A Sort of Eulogy

My gran died on Tuesday 10th of December, and today we laid her to rest. My mum asked me to write a few words to say at her funeral but the whole thing ran over, meaning I didn’t get a chance to say what it was I wanted to say. So for the benefit of my family, and perhaps friends too, here it is. I was going to close with W.S. Merwin’s excellent poem “Good Night”, which I may well save for another post.

I love my nana. My old granny. She never seemed to age. Always with white hair, glasses and a slight stoop. My lasting memories of her will be like series of Polaroid photos, one after the other, as she pottered around her house. Always asking if I wanted food, always palming me a fiver or a tenner when we were sitting alone, always ready to make you laugh when you least expected it, be it through an anecdote from her life, or simply as a reaction to her rousing, infectious, whooping laugh.

Sitting alone with my nana was something I cherished. It’s strange, as time went on I felt like my life was oddly dull. I never had much new to tell her from week to week, yet she smiled all the same. And moaned. She did love a good moan. I always knew she was actually feeling alright when she was moaning about something – the state of the roads, David Cameron and the Tories, the lack of jobs, the state of Noel Edmunds’ beard, how there was never any good news anymore… there was always something. And it was always funny.

I feel it’s somewhat fitting that a lot of my memories of her are of her at home because she was very house proud. It was never in a snooty way though. For example, from when I was a wee guy up until what must have been about ten or so years ago, she had the same old horrific 70s carpet in the hall and up the stairs. It was pretty dreadful, a strange frayed mix of black and red and yellow which had been worn over many years by many different feet. It was positively terrible. The day that was replaced with the carpet which is in her house now, she told me that it was something she had always wanted to do. Such a simple thing that made her happy. House proud she was. And then followed the new kitchen, bathroom, TVs, appliances and whatnot. Most of my memories are of my gran being at home. Not house bound, just in the place that she made her own over many many years.
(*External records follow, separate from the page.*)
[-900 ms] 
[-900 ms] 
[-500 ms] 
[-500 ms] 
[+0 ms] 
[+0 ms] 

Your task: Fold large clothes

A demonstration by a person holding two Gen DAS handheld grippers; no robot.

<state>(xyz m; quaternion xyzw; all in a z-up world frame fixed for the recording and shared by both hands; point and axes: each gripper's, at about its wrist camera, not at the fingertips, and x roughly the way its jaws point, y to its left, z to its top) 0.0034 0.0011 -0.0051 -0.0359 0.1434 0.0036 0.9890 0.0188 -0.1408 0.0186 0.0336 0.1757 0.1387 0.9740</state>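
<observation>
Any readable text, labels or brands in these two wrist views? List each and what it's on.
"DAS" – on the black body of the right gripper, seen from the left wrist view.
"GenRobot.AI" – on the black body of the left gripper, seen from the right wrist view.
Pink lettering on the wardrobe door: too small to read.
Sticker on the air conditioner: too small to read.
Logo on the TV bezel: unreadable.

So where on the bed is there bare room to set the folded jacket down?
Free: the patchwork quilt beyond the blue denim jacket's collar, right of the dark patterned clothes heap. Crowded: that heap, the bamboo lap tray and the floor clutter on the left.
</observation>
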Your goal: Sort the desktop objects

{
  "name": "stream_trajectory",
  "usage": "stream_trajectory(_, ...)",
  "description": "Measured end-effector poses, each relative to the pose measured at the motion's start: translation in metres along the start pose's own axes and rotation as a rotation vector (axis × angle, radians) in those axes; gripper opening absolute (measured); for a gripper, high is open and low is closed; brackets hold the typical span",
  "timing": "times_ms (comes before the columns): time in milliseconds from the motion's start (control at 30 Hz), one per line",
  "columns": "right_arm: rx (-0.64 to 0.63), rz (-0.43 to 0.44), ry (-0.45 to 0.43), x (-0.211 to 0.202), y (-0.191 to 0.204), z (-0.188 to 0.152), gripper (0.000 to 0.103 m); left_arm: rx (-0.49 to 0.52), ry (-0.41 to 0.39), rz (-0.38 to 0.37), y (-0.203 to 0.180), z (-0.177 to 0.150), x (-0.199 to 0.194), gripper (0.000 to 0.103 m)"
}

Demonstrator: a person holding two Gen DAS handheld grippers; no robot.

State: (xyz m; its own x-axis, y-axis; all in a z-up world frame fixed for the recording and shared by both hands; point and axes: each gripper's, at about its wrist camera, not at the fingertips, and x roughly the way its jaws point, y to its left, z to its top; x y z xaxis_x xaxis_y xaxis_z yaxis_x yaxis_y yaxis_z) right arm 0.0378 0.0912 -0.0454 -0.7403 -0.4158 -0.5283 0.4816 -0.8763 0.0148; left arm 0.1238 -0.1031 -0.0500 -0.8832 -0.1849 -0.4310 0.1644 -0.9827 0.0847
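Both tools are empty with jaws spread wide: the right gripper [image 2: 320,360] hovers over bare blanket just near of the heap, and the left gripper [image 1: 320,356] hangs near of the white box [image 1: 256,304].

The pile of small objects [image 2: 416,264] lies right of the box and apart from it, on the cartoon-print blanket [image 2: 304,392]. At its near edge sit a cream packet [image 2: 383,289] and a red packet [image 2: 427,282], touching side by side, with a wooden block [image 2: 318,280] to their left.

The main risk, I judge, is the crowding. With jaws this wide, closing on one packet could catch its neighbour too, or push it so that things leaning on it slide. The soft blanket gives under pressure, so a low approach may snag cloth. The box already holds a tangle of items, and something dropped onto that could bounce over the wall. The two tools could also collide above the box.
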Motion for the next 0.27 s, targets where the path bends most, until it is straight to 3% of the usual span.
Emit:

Memories are funny things. They bend and warp over time, yet nana was always on hand to regale anyone with a story from her youth. She loved film, you see, and she would often speak of the jaunts she’d take every week to one of the cinemas in Shawlands, those which no longer exist, to watch the biggest stars of her day. She once told me a story about how she took her brother Alfie to the cinema with her, and all she wanted to do after the film had finished was sit and watch it again, but he started crying and she managed to pacify him by giving him the chewing out of her own mouth to stop him crying. Sometimes she’d go even further back to when she was a child in Govan. That’s when we knew the stories were going to be laden with either laughter or songs, often both. I’ll miss that laugh and I’ll miss those stories.

We all worry that when we go, we go alone. I can tell you that she did not go alone; she was surrounded by those she loved. If one could be so bold as to measure a life, then the best measurement I can think of is by counting how many lives one has touched. As I look out here today, I can see the many lives that she’s touched and I think that’s some pretty good going. The stories that we all have, those snapshots, the intimate portraits of a woman we all loved, those too are a measure of how much my nana touched our lives and how her light has, in part, been passed on to us. And perhaps one day we too will regale our kids, grandkids, friends and maybe even strangers, with the stories, with the memories, we have of a funny and kind hearted woman. A wonderful light has gone from our lives, and the world has become slightly darker. It’s up to us to make sure that the light she left with us burns for many years to come.